The Aunalytics Innovation Lab develops AI solutions for midsized financial institutionsSince mid-market firms that want to stay competitive can’t afford to fall behind enterprise-sized companies when it comes to data management, what can they do? Mid-market companies need technical experts to help build solutions, and research shows these solutions will be cloud-based. Insights for Professionals found that in 2022, close to two-thirds (63 percent) of senior IT leaders and company executives surveyed expect to invest in cloud infrastructure as a service. It makes sense over trying to maintain servers on-premise, recognizing that on-premise solutions have morphed into dinosaurs. According to Gartner, 85 percent of companies will have moved to a cloud-first approach by 2025.

Yet most hyper-scaler cloud service providers are priced for large enterprises, particularly to get the level of help that mid-market companies require. What’s more, many enterprise hyperscalers don’t offer data management, since their services focus only on migrating data to third-party cloud vendor platforms. Mid-market businesses need a hyperscaler capable of providing data management within a mid-market budget.

To ensure that important business decisions are not made based on inaccurate information, the mid-market needs an affordable data-cleansing solution.

Ideally, this means that data management would transform the data into decision-ready, analytics-ready status, including transactional data that sheds light on operations and customer behaviors. Gartner predicts that through 2024, half of organizations will adopt modern data quality solutions to better support digital business initiatives. To keep from falling behind, the mid-market must follow suit.

The Key to Consistency

In order to keep data consistent across the organization, another solution for the mid-market is to adopt master data management (MDM). MDM helps to ensure that if a customer’s contact information is updated through customer support, for example, then accounting and all other functional business units will receive the updated information. If data is kept in multiple siloes, operational efficiency decreases as employees spend time trying to track down data for reporting, analyzing, and determining which details are correct.

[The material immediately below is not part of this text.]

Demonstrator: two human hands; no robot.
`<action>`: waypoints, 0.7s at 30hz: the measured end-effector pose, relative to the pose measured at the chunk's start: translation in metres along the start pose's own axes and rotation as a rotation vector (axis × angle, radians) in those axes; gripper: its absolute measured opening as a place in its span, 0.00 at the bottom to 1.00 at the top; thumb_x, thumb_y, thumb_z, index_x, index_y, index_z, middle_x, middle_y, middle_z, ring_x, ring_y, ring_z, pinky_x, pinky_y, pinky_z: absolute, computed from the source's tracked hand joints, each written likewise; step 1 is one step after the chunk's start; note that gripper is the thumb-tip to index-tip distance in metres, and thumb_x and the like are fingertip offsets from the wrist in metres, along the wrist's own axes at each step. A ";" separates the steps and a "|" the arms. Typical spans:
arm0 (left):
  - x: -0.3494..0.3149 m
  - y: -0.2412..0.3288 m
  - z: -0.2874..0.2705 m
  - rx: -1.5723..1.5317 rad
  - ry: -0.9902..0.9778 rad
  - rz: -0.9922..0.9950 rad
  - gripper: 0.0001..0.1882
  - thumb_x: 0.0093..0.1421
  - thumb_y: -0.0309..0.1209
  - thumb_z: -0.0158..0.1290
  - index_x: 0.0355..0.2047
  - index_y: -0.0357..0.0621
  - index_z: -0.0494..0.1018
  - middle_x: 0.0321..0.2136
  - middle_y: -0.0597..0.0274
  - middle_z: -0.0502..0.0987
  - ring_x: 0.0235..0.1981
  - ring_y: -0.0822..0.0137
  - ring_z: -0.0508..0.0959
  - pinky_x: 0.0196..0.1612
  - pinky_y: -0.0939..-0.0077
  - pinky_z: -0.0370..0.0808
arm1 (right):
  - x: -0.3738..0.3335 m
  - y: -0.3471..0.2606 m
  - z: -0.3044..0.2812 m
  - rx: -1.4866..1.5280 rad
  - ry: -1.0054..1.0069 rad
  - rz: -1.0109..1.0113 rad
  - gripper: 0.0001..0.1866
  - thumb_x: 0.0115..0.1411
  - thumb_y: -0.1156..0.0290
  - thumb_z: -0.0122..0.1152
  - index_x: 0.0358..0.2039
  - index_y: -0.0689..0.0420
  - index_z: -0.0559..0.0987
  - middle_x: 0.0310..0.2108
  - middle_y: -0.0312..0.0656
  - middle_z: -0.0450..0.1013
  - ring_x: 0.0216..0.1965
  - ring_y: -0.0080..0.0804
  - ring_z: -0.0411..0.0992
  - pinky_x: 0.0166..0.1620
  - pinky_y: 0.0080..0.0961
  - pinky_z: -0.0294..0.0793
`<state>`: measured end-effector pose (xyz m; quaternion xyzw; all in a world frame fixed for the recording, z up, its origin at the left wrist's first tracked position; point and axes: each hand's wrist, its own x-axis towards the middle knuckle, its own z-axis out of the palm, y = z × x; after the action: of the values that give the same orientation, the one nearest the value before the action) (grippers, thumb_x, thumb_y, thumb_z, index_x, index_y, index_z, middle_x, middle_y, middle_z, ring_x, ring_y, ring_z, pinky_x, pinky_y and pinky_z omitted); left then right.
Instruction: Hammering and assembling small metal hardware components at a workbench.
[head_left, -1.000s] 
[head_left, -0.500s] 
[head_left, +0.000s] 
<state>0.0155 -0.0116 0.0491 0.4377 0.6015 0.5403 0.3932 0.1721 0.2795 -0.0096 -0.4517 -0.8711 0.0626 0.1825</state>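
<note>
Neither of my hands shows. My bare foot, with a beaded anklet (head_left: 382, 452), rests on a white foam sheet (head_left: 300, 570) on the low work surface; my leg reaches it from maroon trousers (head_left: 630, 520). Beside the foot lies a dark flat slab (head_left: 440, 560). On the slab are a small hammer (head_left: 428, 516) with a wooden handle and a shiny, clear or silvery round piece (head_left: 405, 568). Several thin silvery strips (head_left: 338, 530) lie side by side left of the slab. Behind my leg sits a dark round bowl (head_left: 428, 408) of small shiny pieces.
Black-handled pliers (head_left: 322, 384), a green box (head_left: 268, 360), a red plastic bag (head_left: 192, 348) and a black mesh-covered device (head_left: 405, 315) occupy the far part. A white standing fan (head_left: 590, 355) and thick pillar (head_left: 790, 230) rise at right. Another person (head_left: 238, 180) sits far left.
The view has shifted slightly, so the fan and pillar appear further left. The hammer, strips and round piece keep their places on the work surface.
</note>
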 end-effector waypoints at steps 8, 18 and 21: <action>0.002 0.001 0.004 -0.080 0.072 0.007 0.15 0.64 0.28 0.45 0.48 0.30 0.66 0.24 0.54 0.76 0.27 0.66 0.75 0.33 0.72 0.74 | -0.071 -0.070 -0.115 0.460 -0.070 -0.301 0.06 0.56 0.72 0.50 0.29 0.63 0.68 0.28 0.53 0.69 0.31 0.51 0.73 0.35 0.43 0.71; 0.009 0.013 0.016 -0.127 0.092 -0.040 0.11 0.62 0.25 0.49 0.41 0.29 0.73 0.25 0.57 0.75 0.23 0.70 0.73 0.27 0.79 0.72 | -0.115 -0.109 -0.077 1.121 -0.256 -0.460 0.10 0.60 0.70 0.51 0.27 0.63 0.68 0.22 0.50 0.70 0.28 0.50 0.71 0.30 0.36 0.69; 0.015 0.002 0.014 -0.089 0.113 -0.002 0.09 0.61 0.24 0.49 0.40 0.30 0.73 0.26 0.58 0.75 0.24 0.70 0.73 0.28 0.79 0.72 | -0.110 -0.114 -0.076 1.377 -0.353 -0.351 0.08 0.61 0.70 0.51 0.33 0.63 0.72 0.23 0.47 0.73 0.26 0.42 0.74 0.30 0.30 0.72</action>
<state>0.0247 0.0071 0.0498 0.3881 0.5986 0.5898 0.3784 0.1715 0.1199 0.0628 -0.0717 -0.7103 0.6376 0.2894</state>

MDM technology has traditionally only been accessible to large enterprises due to its high cost, as most MDM platforms are a huge expense and implementation takes more than a year to achieve. These platforms typically also require highly skilled FTEs to use and maintain, which can be another cost consideration that rules out mid-market companies.

The answer to successful mid-market data management is to establish a side-by-side partnership with a data platform company to gain the benefits of working with experts and gain access to highly skilled technical resources to achieve true business value. By getting this help, you can devote your company’s time, resources, and innovation to your business and focus on what you do best.